My filly was previously mentioned in my first post under the Cast of Characters as Jillian.
Jillian now has a new name...Jasmine...she responds to Jasmine, she really responds to Princess Jasmine, but she doesn't like Jazzy for short LOL.
She settled in really well the first night. I kept her in the round pen just to get her land legs back and check out her surroundings. She barely even blinked at her neighbors the Llamas.
And was very calmly taking in everything, looking at all the other horses in the various fields.
Sat. I got a chance to handle her a little. At first she wasn't sure she wanted me to catch her, but it appears she's had some type of round pen work as she did turn and face me when I controlled her direction after her first evasion. I started out just brushing her and combing her mane and tail, then looped the lead around the rail to see if she would pick up her feet. Her feet may or may not have been handled in the past. She was a little hesitant with the front so I didn't ask for a lot. Just a pick up pause set down. Her back are another matter. She is VERY touchy in her rear area. Any kind of movement towards her back end has her moving away from you. When finally able to rub the leg down and ask for the foot as soon as it comes up she starts jerk/kicking it. So with the help of my sister we just used a soft rope loop at the ankle to teach her to just lift and relax the leg. She caught on real quick and when we didn't get all after her with the jerking but just talked to her calmly and let her work through it she stopped almost immediately. We think that she's probably been hit in the past for jerking her feet away. By the end of the session she would pick up both hind feet eand hold them relaxed with no kicking action. We probably worked with her a total of 15-20 minutes overall and once she figured what we were asking she was quick to pick up the verbal cue of foot and a light pressure on the rope.

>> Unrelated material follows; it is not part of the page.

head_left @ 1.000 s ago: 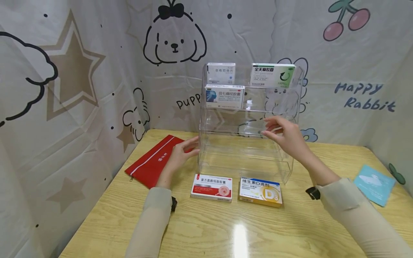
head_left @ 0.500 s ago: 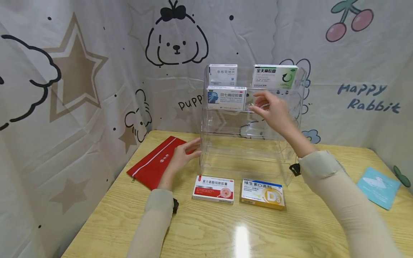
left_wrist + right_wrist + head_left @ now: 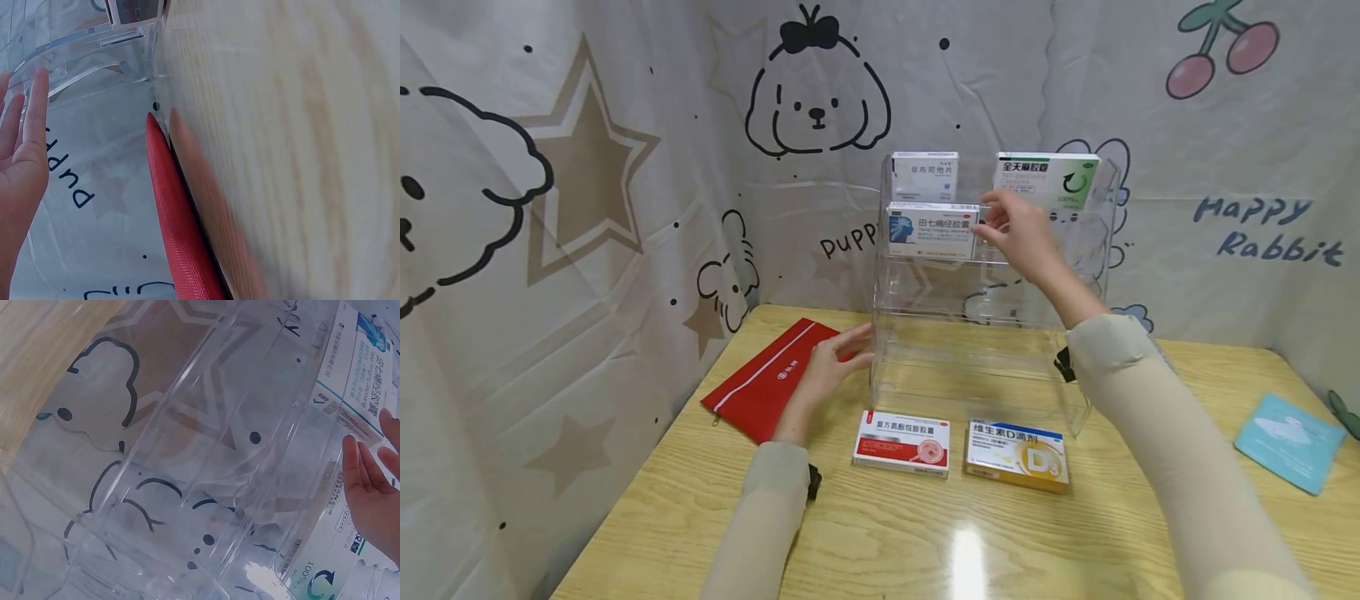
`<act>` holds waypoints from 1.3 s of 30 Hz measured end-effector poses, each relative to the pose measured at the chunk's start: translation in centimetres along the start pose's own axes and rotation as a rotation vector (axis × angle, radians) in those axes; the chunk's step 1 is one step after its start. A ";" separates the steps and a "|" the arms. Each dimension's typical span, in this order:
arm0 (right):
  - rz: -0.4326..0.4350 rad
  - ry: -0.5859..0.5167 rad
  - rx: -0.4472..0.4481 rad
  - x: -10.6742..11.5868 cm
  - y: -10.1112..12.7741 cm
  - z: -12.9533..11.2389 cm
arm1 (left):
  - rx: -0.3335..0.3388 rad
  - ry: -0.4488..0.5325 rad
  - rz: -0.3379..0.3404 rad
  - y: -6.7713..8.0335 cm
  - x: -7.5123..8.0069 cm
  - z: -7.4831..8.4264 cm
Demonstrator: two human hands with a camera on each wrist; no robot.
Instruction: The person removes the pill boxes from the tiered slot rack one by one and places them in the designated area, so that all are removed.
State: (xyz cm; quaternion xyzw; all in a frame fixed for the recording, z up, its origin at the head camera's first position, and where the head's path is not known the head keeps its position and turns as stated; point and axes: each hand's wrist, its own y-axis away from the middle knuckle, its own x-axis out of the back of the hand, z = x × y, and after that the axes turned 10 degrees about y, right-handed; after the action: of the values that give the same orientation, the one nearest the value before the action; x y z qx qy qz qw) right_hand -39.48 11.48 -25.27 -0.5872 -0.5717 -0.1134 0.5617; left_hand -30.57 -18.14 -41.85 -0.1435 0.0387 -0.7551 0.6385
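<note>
Both hands spread: left (image 3: 831, 367) flat against the clear rack (image 3: 985, 333), right (image 3: 1018, 233) touching the blue-white box (image 3: 359, 375), contact clearest wrist-side.

Red zip pouch (image 3: 769, 377) lies flat on the wood table (image 3: 880, 542) at far left. Red-and-white med box (image 3: 902, 442) and yellow D3 box (image 3: 1017, 455) side by side nr the front edge, just apart. Light-blue packet (image 3: 1289, 442) far right. Cartoon-print cloth (image 3: 587, 167) w/ dogs, stars, cherries hangs behind.
</note>
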 end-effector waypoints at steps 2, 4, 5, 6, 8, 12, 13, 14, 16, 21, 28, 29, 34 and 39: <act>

After the lesson I put her in one of the smaller fields with not to much grass, as I don't know how much exposure she's had to fresh grass and don't want to overload her system changing diet to fast. So she has little grass and as much hay as she wants. When turned out she very calmly walked herself around the perimiter of the field. Checked out the "neighbors" Cathy's mob =) and settled in. When the mares and foals across the way moved towards the back of their field she ran a couple circles, went whew its to hot for this and went back to nosing around her hay.
Today was pretty much a repeat of yesterday although I had to catch her in the field. Once again as I approach she would turn and walk away but if you step up and turn her back she is directed very easy. A couple passes back and forth and she just stopped and waited for me to walk up and halter her. Took her to the round pen and worked on her feet again. She remembered the front so well I held them a little longer cupping the hoof and patting the bottom of her foot...just messing with it to prepare her for her first trim with me in a couple weeks. After each pickup, hold and patting session she got lots of pets and praise....I don't think she's had alot of that. Then we moved to the back feet again. She really wants to keep the hind end away from you so we once again just looped her foot to raise and hold it. Then when she was releaxed with that worked on just rubbing the hip and then down the leg. Had some more jerk away with the rub down the leg, but when there was no "punishment", just another request to pick up and hold she came around after just a couple requests.
She is very bright, and catches on quickly what we are asking of her. My impression is that she's been worked with...probably manhandled or worked with a very heavy hand, and little or no praise for a good job. I wouldn't think abused...but there doesn't appear to be much of praise and "good girl's" in her background. And she is responding to that very well. I am also using a lot of voice commands to let her know exactly what is expected. Repitition and a kind firm hand will do wonders with this mare.
AND I think I figured out how such a nice girl ended up at running through the auction without any papers or ID...When we were looking at her teeth closer today, she is VERY parrot mouthed. Not just a slight overbite, but a good inch or so. I'll be calling my vet to ask if there is anything special to take into consideration for a parrot mouth in the way of feeding, teeth care etc. seating a bit next year. While it's something a breeder would not want associated with their stud or breeding program, it's not an isurmountable issue. Just something to be aware of when it comes to mouth upkeep.